### THE PROBLEM:
Retype all of the data shown below, keeping every character the same.

### SUPPLIED INFORMATION:

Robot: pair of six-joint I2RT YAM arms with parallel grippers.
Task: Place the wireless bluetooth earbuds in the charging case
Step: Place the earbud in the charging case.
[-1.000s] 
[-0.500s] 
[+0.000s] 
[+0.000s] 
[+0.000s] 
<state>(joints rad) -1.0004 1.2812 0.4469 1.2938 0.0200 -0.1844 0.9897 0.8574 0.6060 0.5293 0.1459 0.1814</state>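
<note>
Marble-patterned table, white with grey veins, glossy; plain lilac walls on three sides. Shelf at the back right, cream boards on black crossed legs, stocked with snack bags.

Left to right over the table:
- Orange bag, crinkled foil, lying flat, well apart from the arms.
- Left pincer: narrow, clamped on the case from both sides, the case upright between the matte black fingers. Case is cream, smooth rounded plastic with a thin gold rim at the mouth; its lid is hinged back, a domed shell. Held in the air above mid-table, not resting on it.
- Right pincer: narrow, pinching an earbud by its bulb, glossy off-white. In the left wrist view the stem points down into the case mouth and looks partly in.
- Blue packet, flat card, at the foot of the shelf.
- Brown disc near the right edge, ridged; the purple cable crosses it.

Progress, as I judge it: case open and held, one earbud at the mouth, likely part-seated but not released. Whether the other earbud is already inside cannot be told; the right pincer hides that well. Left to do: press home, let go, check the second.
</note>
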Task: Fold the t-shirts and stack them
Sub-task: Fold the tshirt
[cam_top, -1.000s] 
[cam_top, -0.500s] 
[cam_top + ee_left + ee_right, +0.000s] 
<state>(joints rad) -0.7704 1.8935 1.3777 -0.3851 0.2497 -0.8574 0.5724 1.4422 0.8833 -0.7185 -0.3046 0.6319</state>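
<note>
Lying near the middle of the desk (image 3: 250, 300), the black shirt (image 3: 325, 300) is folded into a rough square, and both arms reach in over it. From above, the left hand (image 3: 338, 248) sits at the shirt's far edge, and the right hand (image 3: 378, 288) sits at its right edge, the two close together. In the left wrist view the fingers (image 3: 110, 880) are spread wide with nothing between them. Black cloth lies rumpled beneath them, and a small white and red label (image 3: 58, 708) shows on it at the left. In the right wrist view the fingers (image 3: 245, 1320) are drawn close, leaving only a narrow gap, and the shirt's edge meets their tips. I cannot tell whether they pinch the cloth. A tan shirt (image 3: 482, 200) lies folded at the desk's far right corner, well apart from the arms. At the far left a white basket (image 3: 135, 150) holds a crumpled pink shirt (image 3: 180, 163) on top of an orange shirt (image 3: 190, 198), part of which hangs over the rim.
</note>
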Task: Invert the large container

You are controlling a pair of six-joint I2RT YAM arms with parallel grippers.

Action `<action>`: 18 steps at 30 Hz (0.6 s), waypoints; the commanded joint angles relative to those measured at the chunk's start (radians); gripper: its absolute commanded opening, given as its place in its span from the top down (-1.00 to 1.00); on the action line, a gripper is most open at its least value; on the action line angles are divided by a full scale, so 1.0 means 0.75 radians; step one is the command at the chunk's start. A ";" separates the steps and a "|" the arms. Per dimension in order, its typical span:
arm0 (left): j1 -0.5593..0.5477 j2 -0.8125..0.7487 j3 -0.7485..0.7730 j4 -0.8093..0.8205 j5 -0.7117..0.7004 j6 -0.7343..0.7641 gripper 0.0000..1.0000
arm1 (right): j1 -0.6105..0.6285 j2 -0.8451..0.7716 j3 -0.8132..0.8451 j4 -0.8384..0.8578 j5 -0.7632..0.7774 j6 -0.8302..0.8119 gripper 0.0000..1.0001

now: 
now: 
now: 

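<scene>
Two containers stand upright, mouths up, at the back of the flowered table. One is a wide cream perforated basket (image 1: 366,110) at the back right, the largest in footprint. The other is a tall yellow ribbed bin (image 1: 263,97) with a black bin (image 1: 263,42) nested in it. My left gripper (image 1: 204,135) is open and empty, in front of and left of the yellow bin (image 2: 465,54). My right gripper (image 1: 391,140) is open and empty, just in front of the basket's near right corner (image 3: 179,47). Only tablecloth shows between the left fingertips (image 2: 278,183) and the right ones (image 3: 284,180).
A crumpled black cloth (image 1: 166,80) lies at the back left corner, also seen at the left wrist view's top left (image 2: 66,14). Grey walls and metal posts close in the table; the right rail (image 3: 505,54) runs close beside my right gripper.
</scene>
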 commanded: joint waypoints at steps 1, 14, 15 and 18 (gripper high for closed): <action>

### WRITTEN RESPONSE:
Robot: pair of six-joint I2RT YAM arms with parallel grippers.
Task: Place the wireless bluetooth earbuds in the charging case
Step: Place the earbud in the charging case.
[-1.000s] 
[-0.500s] 
[+0.000s] 
[+0.000s] 
[+0.000s] 
<state>(joints rad) -1.0004 1.2812 0.4469 1.2938 0.0200 -0.1844 0.9897 0.8574 0.6060 0.5293 0.1459 0.1814</state>
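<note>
Marble-patterned table, white with grey veins, glossy; plain lilac walls on three sides. Shelf at the back right, cream boards on black crossed legs, stocked with snack bags.

Left to right over the table:
- Orange bag, crinkled foil, lying flat, well apart from the arms.
- Left pincer: narrow, clamped on the case from both sides, the case upright between the matte black fingers. Case is cream, smooth rounded plastic with a thin gold rim at the mouth; its lid is hinged back, a domed shell. Held in the air above mid-table, not resting on it.
- Right pincer: narrow, pinching an earbud by its bulb, glossy off-white. In the left wrist view the stem points down into the case mouth and looks partly in.
- Blue packet, flat card, at the foot of the shelf.
- Brown disc near the right edge, ridged; the purple cable crosses it.

Progress, as I judge it: case open and held, one earbud at the mouth, likely part-seated but not released. Whether the other earbud is already inside cannot be told; the right pincer hides that well. Left to do: press home, let go, check the second.
</note>
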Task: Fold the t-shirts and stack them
Sub-task: Fold the tshirt
[cam_top, -1.000s] 
[cam_top, -0.500s] 
[cam_top + ee_left + ee_right, +0.000s] 
<state>(joints rad) -0.7704 1.8935 1.3777 -0.3851 0.2497 -0.8574 0.5724 1.4422 0.8833 -0.7185 -0.3046 0.6319</state>
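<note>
Lying near the middle of the desk (image 3: 250, 300), the black shirt (image 3: 325, 300) is folded into a rough square, and both arms reach in over it. From above, the left hand (image 3: 338, 248) sits at the shirt's far edge, and the right hand (image 3: 378, 288) sits at its right edge, the two close together. In the left wrist view the fingers (image 3: 110, 880) are spread wide with nothing between them. Black cloth lies rumpled beneath them, and a small white and red label (image 3: 58, 708) shows on it at the left. In the right wrist view the fingers (image 3: 245, 1320) are drawn close, leaving only a narrow gap, and the shirt's edge meets their tips. I cannot tell whether they pinch the cloth. A tan shirt (image 3: 482, 200) lies folded at the desk's far right corner, well apart from the arms. At the far left a white basket (image 3: 135, 150) holds a crumpled pink shirt (image 3: 180, 163) on top of an orange shirt (image 3: 190, 198), part of which hangs over the rim.
</note>
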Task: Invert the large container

You are controlling a pair of six-joint I2RT YAM arms with parallel grippers.

Action `<action>`: 18 steps at 30 Hz (0.6 s), waypoints; the commanded joint angles relative to those measured at the chunk's start (radians); gripper: its absolute commanded opening, given as its place in its span from the top down (-1.00 to 1.00); on the action line, a gripper is most open at its least value; on the action line angles are divided by a full scale, so 1.0 means 0.75 radians; step one is the command at the chunk's start. A ";" separates the steps and a "|" the arms. Per dimension in order, its typical span:
arm0 (left): j1 -0.5593..0.5477 j2 -0.8125..0.7487 j3 -0.7485..0.7730 j4 -0.8093..0.8205 j5 -0.7117..0.7004 j6 -0.7343..0.7641 gripper 0.0000..1.0000
arm1 (right): j1 -0.6105..0.6285 j2 -0.8451..0.7716 j3 -0.8132..0.8451 j4 -0.8384..0.8578 j5 -0.7632..0.7774 j6 -0.8302..0.8119 gripper 0.0000..1.0001

now: 
now: 
now: 

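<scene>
Two containers stand upright, mouths up, at the back of the flowered table. One is a wide cream perforated basket (image 1: 366,110) at the back right, the largest in footprint. The other is a tall yellow ribbed bin (image 1: 263,97) with a black bin (image 1: 263,42) nested in it. My left gripper (image 1: 204,135) is open and empty, in front of and left of the yellow bin (image 2: 465,54). My right gripper (image 1: 391,140) is open and empty, just in front of the basket's near right corner (image 3: 179,47). Only tablecloth shows between the left fingertips (image 2: 278,183) and the right ones (image 3: 284,180).
A crumpled black cloth (image 1: 166,80) lies at the back left corner, also seen at the left wrist view's top left (image 2: 66,14). Grey walls and metal posts close in the table; the right rail (image 3: 505,54) runs close beside my right gripper.
</scene>
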 commanded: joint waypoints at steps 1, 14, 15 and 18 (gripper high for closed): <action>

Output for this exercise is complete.